Your instructions:
Give back every line of the data, transcribed exactly.
━━━━━ Data
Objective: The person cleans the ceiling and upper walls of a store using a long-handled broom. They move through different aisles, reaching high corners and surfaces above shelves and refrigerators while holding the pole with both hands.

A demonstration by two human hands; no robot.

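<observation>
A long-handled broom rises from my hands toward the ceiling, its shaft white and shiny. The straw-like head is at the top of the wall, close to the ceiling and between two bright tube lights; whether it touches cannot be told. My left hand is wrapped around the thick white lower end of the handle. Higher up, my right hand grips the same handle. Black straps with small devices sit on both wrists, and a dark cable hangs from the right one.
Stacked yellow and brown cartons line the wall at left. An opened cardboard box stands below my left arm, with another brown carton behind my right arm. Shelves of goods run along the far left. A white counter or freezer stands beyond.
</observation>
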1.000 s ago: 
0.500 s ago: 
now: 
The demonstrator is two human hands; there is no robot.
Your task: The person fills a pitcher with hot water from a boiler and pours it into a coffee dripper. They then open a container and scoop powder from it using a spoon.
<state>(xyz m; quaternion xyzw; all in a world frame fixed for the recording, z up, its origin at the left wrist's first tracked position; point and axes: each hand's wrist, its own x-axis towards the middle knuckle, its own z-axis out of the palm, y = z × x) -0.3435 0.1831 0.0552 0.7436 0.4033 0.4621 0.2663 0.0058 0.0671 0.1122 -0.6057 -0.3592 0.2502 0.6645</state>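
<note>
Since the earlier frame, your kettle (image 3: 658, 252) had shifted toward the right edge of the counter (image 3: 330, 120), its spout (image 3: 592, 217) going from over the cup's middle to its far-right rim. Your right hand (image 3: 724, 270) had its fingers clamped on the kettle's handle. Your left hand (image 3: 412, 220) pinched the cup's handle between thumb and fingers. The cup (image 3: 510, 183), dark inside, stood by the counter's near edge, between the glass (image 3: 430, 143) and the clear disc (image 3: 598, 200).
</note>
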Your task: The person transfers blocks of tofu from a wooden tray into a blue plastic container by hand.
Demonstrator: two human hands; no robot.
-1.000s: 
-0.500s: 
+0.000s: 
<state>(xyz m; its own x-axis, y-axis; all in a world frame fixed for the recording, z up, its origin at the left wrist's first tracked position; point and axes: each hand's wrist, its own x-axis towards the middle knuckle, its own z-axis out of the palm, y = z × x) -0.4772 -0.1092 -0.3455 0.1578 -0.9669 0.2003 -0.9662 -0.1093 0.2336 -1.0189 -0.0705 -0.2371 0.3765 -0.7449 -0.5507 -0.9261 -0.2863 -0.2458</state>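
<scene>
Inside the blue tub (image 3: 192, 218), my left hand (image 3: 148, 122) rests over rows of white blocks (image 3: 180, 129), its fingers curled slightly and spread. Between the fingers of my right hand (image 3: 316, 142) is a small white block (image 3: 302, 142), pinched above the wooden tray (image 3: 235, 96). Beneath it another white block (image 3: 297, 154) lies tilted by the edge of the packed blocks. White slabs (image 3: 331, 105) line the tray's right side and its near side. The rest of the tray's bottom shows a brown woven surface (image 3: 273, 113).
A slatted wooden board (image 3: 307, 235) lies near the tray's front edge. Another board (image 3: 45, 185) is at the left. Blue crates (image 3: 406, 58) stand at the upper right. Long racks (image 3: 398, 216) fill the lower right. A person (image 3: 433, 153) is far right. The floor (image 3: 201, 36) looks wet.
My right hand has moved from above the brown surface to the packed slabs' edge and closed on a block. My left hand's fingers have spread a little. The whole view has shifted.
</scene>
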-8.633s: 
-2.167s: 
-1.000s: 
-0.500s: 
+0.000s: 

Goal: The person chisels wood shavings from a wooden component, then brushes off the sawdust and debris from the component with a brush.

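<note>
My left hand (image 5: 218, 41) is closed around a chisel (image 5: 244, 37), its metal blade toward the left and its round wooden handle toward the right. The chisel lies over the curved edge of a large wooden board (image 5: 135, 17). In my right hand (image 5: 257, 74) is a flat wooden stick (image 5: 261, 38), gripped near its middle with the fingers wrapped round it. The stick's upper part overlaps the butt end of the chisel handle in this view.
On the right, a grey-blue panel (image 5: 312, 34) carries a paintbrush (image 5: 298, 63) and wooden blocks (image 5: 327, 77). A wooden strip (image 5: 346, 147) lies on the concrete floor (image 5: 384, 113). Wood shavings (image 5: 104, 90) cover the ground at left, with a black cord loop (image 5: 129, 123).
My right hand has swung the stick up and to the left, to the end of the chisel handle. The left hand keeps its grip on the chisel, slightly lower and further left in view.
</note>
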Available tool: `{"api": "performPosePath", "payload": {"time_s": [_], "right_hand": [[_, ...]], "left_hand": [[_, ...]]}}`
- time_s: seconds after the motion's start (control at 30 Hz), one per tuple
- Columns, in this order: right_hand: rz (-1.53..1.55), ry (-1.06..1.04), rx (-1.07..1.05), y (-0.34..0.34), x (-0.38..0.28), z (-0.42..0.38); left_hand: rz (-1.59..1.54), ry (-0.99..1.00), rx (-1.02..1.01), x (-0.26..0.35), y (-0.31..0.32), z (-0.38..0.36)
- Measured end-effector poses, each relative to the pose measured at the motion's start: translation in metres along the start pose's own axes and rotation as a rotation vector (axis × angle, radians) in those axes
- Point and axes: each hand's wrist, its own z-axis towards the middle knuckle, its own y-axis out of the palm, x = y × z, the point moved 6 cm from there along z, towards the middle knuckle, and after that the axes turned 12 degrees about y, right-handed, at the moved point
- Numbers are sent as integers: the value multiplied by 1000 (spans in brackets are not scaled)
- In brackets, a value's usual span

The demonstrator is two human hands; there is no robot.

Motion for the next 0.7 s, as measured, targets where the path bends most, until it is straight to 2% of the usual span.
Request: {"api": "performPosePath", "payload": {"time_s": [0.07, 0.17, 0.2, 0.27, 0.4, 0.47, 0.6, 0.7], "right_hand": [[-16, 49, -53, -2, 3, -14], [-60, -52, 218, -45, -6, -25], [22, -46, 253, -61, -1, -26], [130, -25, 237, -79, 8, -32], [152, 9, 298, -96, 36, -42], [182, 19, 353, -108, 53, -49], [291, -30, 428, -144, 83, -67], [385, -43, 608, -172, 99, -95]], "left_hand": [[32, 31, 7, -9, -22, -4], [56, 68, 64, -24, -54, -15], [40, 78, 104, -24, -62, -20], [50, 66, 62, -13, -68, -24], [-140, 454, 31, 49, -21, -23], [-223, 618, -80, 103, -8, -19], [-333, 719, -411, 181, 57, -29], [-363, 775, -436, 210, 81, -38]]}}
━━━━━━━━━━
Solution to this exercise:
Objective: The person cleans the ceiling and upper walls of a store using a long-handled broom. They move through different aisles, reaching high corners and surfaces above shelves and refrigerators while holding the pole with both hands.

A demonstration by two human hands; no robot.

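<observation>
A long-handled broom rises from my hands toward the ceiling, its shaft white and shiny. The straw-like head is at the top of the wall, close to the ceiling and between two bright tube lights; whether it touches cannot be told. My left hand is wrapped around the thick white lower end of the handle. Higher up, my right hand grips the same handle. Black straps with small devices sit on both wrists, and a dark cable hangs from the right one.
Stacked yellow and brown cartons line the wall at left. An opened cardboard box stands below my left arm, with another brown carton behind my right arm. Shelves of goods run along the far left. A white counter or freezer stands beyond.
</observation>
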1.000 s ago: 
0.500 s ago: 
now: 
The demonstrator is two human hands; there is no robot.
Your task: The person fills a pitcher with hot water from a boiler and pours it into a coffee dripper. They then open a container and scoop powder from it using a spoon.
<state>(xyz m; quaternion xyzw; all in a world frame fixed for the recording, z up, its origin at the left wrist's first tracked position; point and axes: each hand's wrist, its own x-axis towards the middle knuckle, its own z-axis out of the palm, y = z × x) -0.3435 0.1831 0.0552 0.7436 0.4033 0.4621 0.2663 0.0058 0.0671 0.1122 -0.6057 -0.3592 0.2502 0.6645</state>
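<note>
Since the earlier frame, your kettle (image 3: 658, 252) had shifted toward the right edge of the counter (image 3: 330, 120), its spout (image 3: 592, 217) going from over the cup's middle to its far-right rim. Your right hand (image 3: 724, 270) had its fingers clamped on the kettle's handle. Your left hand (image 3: 412, 220) pinched the cup's handle between thumb and fingers. The cup (image 3: 510, 183), dark inside, stood by the counter's near edge, between the glass (image 3: 430, 143) and the clear disc (image 3: 598, 200).
</note>
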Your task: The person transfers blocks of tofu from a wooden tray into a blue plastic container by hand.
Demonstrator: two human hands; no robot.
-1.000s: 
-0.500s: 
+0.000s: 
<state>(xyz m; its own x-axis, y-axis; all in a world frame fixed for the recording, z up, its origin at the left wrist's first tracked position; point and axes: each hand's wrist, its own x-axis towards the middle knuckle, its own z-axis out of the palm, y = z × x) -0.4772 -0.1092 -0.3455 0.1578 -0.9669 0.2003 -0.9662 -0.1093 0.2336 -1.0189 -0.0705 -0.2371 0.3765 -0.7449 -0.5507 -0.9261 -0.2863 -0.2458</state>
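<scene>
Inside the blue tub (image 3: 192, 218), my left hand (image 3: 148, 122) rests over rows of white blocks (image 3: 180, 129), its fingers curled slightly and spread. Between the fingers of my right hand (image 3: 316, 142) is a small white block (image 3: 302, 142), pinched above the wooden tray (image 3: 235, 96). Beneath it another white block (image 3: 297, 154) lies tilted by the edge of the packed blocks. White slabs (image 3: 331, 105) line the tray's right side and its near side. The rest of the tray's bottom shows a brown woven surface (image 3: 273, 113).
A slatted wooden board (image 3: 307, 235) lies near the tray's front edge. Another board (image 3: 45, 185) is at the left. Blue crates (image 3: 406, 58) stand at the upper right. Long racks (image 3: 398, 216) fill the lower right. A person (image 3: 433, 153) is far right. The floor (image 3: 201, 36) looks wet.
My right hand has moved from above the brown surface to the packed slabs' edge and closed on a block. My left hand's fingers have spread a little. The whole view has shifted.
</scene>
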-8.633s: 
-2.167s: 
-1.000s: 
-0.500s: 
+0.000s: 

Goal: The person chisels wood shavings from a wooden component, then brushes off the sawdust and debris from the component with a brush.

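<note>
My left hand (image 5: 218, 41) is closed around a chisel (image 5: 244, 37), its metal blade toward the left and its round wooden handle toward the right. The chisel lies over the curved edge of a large wooden board (image 5: 135, 17). In my right hand (image 5: 257, 74) is a flat wooden stick (image 5: 261, 38), gripped near its middle with the fingers wrapped round it. The stick's upper part overlaps the butt end of the chisel handle in this view.
On the right, a grey-blue panel (image 5: 312, 34) carries a paintbrush (image 5: 298, 63) and wooden blocks (image 5: 327, 77). A wooden strip (image 5: 346, 147) lies on the concrete floor (image 5: 384, 113). Wood shavings (image 5: 104, 90) cover the ground at left, with a black cord loop (image 5: 129, 123).
My right hand has swung the stick up and to the left, to the end of the chisel handle. The left hand keeps its grip on the chisel, slightly lower and further left in view.
</note>
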Available tool: `{"api": "performPosePath", "payload": {"time_s": [_], "right_hand": [[_, ...]], "left_hand": [[_, ...]]}}`
- time_s: seconds after the motion's start (control at 30 Hz), one per tuple
- Columns, in this order: right_hand: rz (-1.53..1.55), ry (-1.06..1.04), rx (-1.07..1.05), y (-0.34..0.34), x (-0.38..0.28), z (-0.42..0.38); left_hand: rz (-1.59..1.54), ry (-0.99..1.00), rx (-1.02..1.01), x (-0.26..0.35), y (-0.31..0.32), z (-0.38..0.36)
- Measured end-effector poses, each relative to the pose measured at the motion's start: translation in metres along the start pose's own axes and rotation as a rotation vector (axis × angle, radians) in those axes
- Point and axes: each hand's wrist, its own z-axis towards the middle knuckle, its own y-axis out of the palm, x = y × z, the point moved 6 cm from there along z, towards the middle knuckle, and after that the axes turned 12 degrees about y, right-handed, at the moved point
- Numbers are sent as integers: the value multiplied by 1000 (spans in brackets are not scaled)
- In brackets, a value's usual span

The demonstrator is two human hands; there is no robot.

Motion for the next 0.7 s, as measured, targets where the path bends most, until it is straight to 2% of the usual span.
Request: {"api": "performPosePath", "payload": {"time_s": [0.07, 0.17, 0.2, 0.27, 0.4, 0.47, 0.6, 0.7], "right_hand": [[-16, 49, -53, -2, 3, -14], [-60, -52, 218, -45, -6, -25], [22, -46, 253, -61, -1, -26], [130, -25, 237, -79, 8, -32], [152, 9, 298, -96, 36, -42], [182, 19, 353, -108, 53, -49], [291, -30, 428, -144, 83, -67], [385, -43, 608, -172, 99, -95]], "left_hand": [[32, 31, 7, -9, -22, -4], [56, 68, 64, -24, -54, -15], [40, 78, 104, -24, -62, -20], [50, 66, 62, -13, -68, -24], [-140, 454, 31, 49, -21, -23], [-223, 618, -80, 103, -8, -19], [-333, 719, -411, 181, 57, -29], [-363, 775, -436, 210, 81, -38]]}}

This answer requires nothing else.